Auf dem Marktplatz der thüringer Gemeinde Apolda hatten sich am Samstag rund 700 Personen aus der rechtsextremen Szene zu einem Konzert versammelt. Zu einer Gegenveranstaltung hatten sich etwa 200 Menschen eingefunden.

Weil die Polizei eine Eskalation befürchtete, wurde die Veranstaltung aufgelöst. Dabei kam es zu unschönen Szene. Acht Polizisten wurden durch Stein- und Flaschenwürfe leicht verletzt. Einige Neonazis versuchten auch, eine Sicherheitsschleuse zu durchbrechen, um sich mit Gegendemonstranten zu prügeln. Dabei wurde auch Pfefferspray eingesetzt.

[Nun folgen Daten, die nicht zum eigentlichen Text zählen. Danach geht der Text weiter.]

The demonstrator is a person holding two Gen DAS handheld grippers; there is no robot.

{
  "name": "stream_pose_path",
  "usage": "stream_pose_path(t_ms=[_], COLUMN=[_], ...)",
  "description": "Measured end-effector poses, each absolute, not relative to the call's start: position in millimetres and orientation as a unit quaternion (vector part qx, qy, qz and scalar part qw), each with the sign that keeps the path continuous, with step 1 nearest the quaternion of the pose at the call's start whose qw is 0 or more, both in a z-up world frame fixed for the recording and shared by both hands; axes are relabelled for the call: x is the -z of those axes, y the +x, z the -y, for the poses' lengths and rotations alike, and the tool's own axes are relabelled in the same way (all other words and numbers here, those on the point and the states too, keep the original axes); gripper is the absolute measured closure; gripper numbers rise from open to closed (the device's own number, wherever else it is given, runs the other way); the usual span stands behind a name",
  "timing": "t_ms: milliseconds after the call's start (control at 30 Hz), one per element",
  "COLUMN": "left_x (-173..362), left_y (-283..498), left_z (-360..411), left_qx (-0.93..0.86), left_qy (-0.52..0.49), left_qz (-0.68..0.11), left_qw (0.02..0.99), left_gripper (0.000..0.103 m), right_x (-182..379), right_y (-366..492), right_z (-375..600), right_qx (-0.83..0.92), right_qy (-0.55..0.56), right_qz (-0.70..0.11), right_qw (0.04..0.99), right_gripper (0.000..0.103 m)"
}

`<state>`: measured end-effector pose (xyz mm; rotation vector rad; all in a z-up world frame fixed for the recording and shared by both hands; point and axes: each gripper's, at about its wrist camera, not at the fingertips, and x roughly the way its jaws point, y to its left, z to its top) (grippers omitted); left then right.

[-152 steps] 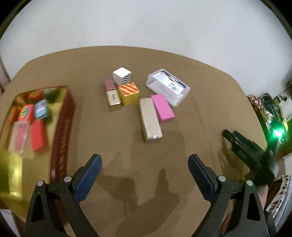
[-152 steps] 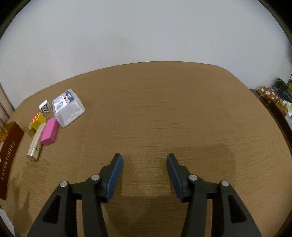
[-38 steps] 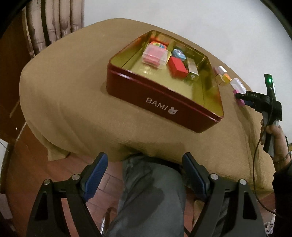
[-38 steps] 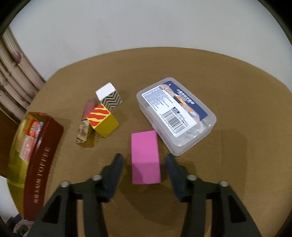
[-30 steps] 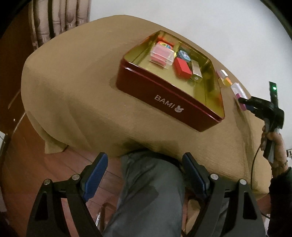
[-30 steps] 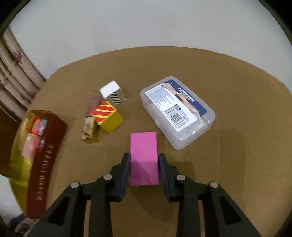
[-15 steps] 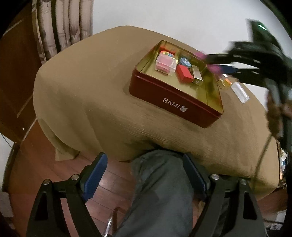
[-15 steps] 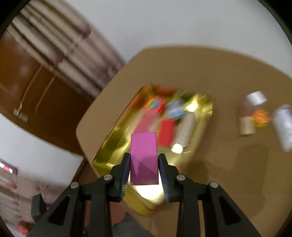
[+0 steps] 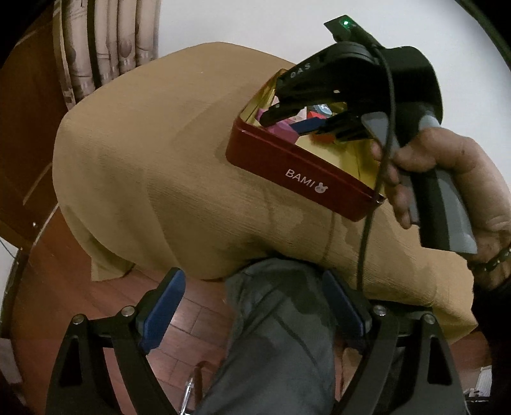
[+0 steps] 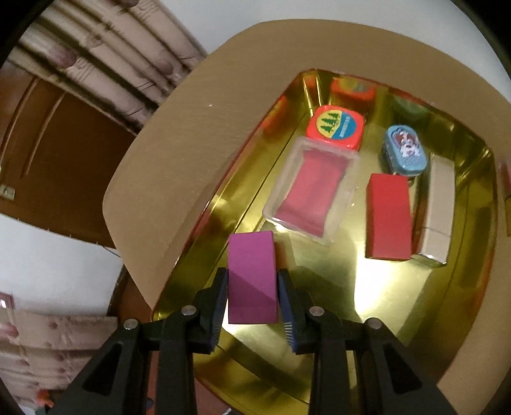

Als die Polizei die Besucher des Konzertes, die aus dem gesamten Bundesgebiet angereist waren, zu ihren Autos eskortierte, skandierte die Menge Spruchchöre wie "Nationalsozialismus. Jetzt, jetzt, jetzt", oder "Frei, sozial und national".

Das Bundesland Thüringen gilt neben Sachsen als Hochburg der deutschen Neonaziszene. Immer wieder werden dort vom Verfassungsschutz überwachte Konzerte veranstaltet, auf denen sich die Neonazis austauschen und vernetzen.